Both the line containing "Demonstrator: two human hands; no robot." and the line containing "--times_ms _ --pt" belong to the span. Output exactly that span from the listing below, and nothing outside it.

Provided material Start Marker

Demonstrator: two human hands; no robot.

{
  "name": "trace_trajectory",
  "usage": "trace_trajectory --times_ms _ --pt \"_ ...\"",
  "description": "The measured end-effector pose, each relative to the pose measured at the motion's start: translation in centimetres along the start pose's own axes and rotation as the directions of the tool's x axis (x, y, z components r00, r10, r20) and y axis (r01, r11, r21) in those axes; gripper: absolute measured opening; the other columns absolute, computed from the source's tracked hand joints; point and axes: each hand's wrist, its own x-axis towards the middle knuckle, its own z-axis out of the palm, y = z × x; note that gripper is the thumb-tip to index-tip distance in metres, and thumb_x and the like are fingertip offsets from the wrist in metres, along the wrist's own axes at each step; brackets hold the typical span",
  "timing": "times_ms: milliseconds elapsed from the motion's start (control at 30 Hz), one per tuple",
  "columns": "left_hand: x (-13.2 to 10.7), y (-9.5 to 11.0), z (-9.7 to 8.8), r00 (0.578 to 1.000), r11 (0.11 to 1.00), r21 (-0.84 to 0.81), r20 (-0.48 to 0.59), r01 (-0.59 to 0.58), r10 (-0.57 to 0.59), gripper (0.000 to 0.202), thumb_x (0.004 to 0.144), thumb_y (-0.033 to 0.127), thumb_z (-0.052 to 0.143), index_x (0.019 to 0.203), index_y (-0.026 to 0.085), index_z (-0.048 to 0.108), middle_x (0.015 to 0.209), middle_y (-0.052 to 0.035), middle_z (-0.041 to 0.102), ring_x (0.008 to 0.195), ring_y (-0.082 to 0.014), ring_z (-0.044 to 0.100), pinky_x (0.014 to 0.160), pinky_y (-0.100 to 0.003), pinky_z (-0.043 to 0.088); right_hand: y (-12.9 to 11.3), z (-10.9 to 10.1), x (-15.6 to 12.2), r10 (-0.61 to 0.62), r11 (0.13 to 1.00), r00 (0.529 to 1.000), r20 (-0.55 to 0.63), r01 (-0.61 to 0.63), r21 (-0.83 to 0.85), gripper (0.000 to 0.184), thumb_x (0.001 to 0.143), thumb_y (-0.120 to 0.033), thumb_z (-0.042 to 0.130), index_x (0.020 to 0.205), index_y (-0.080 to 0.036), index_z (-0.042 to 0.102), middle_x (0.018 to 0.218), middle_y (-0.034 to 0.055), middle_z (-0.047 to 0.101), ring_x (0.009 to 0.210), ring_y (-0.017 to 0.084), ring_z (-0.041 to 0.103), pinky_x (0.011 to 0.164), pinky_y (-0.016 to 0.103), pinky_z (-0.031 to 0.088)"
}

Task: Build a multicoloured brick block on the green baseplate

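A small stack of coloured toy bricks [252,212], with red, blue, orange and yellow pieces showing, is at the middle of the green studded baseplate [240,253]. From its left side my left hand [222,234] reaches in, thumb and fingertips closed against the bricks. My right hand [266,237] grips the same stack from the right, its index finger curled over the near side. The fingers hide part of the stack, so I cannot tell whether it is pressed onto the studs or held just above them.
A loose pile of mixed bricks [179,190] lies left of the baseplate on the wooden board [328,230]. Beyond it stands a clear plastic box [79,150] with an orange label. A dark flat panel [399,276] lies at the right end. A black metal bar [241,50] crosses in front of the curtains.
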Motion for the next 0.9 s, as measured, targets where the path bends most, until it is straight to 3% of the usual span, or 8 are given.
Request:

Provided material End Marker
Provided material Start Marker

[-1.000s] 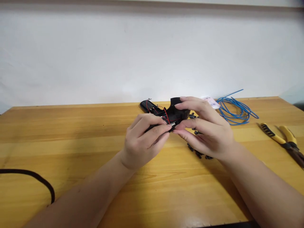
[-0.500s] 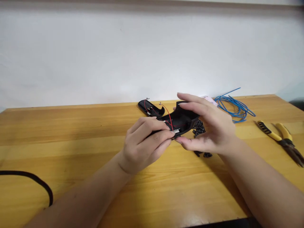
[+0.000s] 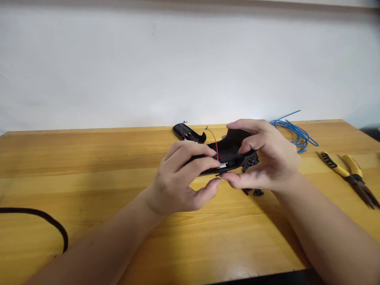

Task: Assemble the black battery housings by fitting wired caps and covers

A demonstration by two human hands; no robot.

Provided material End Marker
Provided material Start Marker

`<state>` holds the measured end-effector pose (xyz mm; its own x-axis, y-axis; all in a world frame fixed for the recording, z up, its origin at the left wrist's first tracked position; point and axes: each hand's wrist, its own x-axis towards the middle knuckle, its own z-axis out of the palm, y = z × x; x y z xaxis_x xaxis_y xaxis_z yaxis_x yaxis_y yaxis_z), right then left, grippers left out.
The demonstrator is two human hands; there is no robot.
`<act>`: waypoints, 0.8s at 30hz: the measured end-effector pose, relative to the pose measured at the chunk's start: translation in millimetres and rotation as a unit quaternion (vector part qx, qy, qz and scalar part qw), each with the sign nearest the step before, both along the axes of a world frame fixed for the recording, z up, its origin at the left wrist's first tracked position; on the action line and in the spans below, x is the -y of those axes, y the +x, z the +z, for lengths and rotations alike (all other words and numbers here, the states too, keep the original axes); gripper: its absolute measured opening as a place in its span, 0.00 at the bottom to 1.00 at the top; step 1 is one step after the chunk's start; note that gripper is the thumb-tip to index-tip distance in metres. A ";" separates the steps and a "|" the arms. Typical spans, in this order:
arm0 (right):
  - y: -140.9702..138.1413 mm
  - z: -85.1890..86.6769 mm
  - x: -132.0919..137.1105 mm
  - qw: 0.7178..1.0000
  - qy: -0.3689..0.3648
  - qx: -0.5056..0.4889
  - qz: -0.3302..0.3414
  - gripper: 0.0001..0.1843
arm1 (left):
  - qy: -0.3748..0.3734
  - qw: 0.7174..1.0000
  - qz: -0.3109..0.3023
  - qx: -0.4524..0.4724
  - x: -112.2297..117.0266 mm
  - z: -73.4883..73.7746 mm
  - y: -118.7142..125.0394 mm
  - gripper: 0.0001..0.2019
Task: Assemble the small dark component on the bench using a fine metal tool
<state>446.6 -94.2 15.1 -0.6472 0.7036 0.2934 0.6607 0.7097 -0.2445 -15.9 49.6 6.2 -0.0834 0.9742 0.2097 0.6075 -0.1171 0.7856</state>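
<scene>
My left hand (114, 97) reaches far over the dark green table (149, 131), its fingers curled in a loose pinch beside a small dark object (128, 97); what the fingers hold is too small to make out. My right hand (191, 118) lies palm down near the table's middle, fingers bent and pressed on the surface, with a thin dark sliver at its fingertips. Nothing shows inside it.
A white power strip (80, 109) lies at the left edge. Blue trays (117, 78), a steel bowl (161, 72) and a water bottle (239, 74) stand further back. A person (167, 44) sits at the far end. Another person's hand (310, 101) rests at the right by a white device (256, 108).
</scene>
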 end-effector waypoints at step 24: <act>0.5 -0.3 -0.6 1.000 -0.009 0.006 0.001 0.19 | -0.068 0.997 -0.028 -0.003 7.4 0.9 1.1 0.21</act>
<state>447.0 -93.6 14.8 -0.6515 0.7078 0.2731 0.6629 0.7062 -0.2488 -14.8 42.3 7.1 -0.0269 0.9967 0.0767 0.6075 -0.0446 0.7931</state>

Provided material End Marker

→ **Response to this task**:
Demonstrator: two human hands; no robot.

{
  "name": "trace_trajectory",
  "usage": "trace_trajectory --times_ms _ --pt \"_ ...\"",

Output is complete for this exercise.